Moins de ski, mais plus d’activités : la montagne au pluriel

Depuis plusieurs saisons, le temps passé à dévaler les pistes fond comme neige au soleil. À Font-Romeu Pyrénées 2000 – station emblématique ayant vu débuter Martin Fourcade – on constate que le stand de biathlon attire toujours plus de monde, au point d’envisager son agrandissement.
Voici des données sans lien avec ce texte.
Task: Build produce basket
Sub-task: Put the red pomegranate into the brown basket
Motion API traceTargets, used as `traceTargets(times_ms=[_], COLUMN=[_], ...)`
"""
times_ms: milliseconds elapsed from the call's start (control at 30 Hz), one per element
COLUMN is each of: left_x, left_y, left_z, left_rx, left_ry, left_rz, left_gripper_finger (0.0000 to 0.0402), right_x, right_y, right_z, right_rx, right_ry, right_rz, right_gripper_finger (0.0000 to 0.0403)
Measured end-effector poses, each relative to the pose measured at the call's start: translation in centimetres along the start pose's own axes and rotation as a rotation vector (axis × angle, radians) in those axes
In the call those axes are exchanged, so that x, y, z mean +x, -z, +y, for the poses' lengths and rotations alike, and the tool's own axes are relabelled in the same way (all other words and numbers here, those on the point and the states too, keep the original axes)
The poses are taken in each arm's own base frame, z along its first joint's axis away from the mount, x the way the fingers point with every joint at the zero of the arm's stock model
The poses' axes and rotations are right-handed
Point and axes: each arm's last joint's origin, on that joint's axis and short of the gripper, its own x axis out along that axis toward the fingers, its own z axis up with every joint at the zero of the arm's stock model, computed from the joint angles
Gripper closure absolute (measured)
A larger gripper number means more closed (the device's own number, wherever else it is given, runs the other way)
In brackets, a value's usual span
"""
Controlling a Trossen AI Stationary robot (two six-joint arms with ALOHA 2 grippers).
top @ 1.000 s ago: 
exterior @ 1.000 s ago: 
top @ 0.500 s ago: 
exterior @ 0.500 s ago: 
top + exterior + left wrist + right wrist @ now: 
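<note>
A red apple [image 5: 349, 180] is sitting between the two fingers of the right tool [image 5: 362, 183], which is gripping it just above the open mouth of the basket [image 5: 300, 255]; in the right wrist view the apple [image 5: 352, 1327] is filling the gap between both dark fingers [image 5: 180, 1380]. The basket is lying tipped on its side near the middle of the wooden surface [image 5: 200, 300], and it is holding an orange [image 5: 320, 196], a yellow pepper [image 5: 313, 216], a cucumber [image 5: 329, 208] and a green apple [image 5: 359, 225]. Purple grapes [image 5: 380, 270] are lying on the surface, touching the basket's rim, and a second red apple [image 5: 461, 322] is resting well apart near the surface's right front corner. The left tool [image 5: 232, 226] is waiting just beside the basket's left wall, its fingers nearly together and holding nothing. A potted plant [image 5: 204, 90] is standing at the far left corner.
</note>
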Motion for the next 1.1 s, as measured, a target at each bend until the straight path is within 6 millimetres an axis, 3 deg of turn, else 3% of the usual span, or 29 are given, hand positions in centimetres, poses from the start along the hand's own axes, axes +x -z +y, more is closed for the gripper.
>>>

Les pistes de ski nordique s’étendent année après année, atteignant désormais 111 kilomètres, soit deux fois la longueur des pistes alpines ! Même constat pour le ski de randonnée, qui voit son nombre de boucles doubler. « Chacun peut pratiquer ici le ski qu’il préfère, voire plusieurs au cours d’une même journée, c’est aussi cela la diversification », confirme Jacques Alvarez, directeur du domaine.
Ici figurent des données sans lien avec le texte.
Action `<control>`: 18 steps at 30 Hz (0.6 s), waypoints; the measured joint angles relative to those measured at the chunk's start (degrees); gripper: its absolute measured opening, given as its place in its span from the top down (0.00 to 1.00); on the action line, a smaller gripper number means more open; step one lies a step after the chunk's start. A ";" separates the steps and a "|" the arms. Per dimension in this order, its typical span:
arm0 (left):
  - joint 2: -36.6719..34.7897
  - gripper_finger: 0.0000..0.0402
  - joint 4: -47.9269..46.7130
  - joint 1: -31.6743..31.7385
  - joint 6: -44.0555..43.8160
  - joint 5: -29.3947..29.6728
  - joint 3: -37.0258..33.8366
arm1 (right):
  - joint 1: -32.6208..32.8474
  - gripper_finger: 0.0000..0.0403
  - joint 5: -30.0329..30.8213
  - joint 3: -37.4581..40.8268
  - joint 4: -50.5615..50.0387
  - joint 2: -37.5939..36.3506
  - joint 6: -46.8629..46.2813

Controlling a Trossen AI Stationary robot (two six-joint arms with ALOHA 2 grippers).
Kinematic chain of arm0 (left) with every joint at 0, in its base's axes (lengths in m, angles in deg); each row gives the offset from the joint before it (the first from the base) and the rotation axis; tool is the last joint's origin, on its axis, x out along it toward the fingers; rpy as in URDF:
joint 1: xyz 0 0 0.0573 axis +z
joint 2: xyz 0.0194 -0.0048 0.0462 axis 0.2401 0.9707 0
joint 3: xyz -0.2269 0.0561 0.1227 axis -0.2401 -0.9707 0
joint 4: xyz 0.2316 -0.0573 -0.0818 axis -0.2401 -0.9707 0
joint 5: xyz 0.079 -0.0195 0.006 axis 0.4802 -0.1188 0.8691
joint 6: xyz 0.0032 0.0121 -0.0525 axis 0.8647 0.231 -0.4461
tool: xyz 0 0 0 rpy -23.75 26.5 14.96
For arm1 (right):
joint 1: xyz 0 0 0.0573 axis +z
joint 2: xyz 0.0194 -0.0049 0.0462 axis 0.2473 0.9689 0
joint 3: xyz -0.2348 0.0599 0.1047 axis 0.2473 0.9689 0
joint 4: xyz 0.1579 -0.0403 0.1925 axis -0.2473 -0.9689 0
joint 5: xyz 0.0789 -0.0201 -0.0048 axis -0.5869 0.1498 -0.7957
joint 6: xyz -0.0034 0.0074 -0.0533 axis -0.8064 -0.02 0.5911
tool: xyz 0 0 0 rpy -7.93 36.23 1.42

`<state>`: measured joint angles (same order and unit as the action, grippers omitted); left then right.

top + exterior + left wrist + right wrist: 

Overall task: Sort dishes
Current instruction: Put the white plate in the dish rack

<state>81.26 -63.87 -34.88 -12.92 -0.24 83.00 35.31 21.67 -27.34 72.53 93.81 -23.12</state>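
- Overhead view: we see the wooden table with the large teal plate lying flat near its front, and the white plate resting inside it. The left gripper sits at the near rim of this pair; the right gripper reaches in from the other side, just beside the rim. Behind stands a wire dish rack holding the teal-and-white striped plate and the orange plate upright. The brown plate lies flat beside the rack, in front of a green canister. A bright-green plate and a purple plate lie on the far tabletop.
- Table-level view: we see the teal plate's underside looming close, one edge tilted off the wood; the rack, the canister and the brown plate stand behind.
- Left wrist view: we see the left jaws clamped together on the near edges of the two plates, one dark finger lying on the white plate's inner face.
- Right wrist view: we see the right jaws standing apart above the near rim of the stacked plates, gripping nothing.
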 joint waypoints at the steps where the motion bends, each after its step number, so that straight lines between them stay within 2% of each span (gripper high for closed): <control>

Mais il n’y a pas que le ski dans la vie. À la montagne cette année, ce sont six millions de Français, épaulés par deux millions d’étrangers, qui viendront chercher l’air pur… et pas seulement pour skier. En moyenne, chaque vacancier teste trois autres activités. Selon une étude de Domaines Skiables de France (DSF), leurs favorites sont :

  • La balade à pied (49 %)
  • Les raquettes à neige (29 %)
  • La luge (28 %)

Ces occupations décochent toutes les cases qui font la magie du ski : nature, famille, mouvement… mais sans forcément finir les jambes en compote !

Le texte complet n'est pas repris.